Mais quatro mortes por microcefalia relacionada ao vírus zika foram confirmadas pelo Ministério da Saúde, em boletim divulgado nesta terça-feira. Até então, apenas um óbito, de uma criança no Ceará, havia atestado a relação entre a malformação cerebral e o vírus transmitido pelo Aedes aegypti. Os quatro casos ocorreram no Rio Grande do Norte e estavam sob investigação do Centro de Controle e Prevenção de Doenças dos Estados Unidos (CDC), que enviou os resultados positivos ao governo brasileiro. No Brasil, há 46 mortes suspeitas.
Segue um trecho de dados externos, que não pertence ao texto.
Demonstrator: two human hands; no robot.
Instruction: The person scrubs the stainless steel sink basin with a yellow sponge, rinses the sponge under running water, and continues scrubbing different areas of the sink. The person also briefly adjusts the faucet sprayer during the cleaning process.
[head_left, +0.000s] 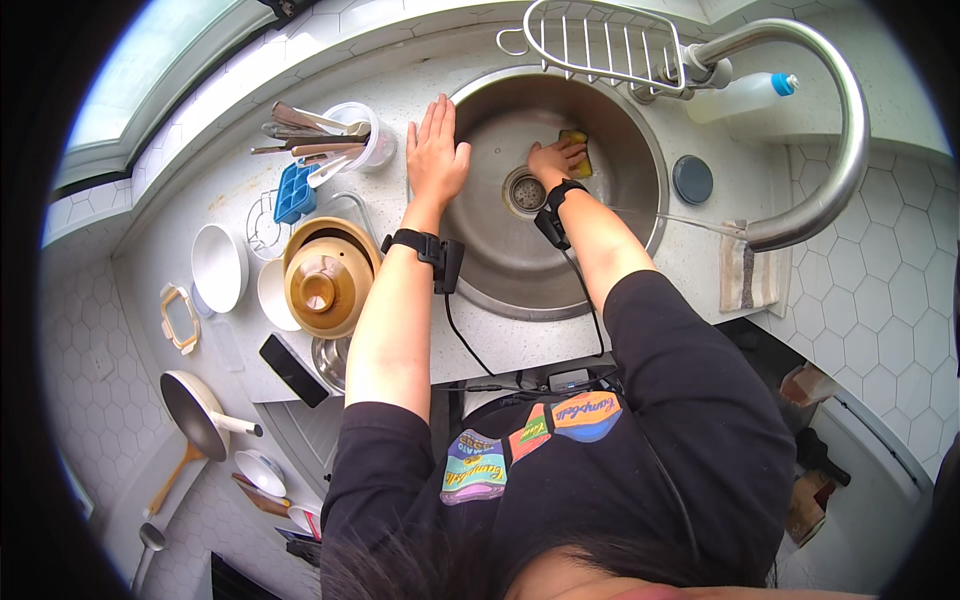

Em dois dos quatro óbitos confirmados, houve abortamento. Os outros dois bebês nasceram no tempo normal, sem serem prematuros, mas não resistiram às primeiras 24 horas. As amostras analisadas em teste laboratorial de PCR, que usa biologia molecular, apontaram a presença do vírus zika. O tecido dos dois recém-nascidos passou por um outro exame pelo CDC, com o mesmo resultado.

Segundo as pesquisas epidemiológicas que vinham sendo feitas pela Universidade Federal do Rio Grande do Norte (UFRN), as quatro mães apresentaram febre e exantemas (manchas) durante a gestação. Apesar de os resultados referendados pela instituição dos Estados Unidos reforçarem a ligação da microcefalia com o zika, o Ministério da Saúde destaca a necessidade de prosseguir com as investigações e pesquisas para mapear todas as possíveis causas e interações relacionadas à epidemia de malformação cerebral e outros problemas congênitos.

Em uma semana, o número de casos suspeitos de microcefalia relacionada ao zika subiu de 3.174 para 3.530. O dado engloba todos os registros feitos desde o início das investigações, em 22 de outubro de 2015, até 9 de janeiro deste ano, segundo o Ministério da Saúde. A doença já foi verificada em 724 municípios de 21 unidades da Federação.

Primeiro a identificar a epidemia de microcefalia, Pernambuco continua a ser o estado com o maior número de casos suspeitos: 1.236. Equivale a 35% do total, seguido por Paraíba (569 notificações), Bahia (450), Ceará (192), Rio Grande do Norte (181), Sergipe (155), Alagoas (149), Mato Grosso (129) e Rio de Janeiro (122). No Rio, a quantidade de registros suspeitos da doença, até o boletim divulgado na semana passada, era de 118.

O Ministério da Saúde voltou a orientar as gestantes sobre medidas que possam reduzir a presença de mosquitos transmissores da doença, especialmente a eliminação de criadouros. Outra providência a ser tomada, segundo a pasta, é se proteger da exposição, mantendo portas e janelas fechadas ou com telas, além do uso de repelentes e roupas que cubram grande extensão do corpo.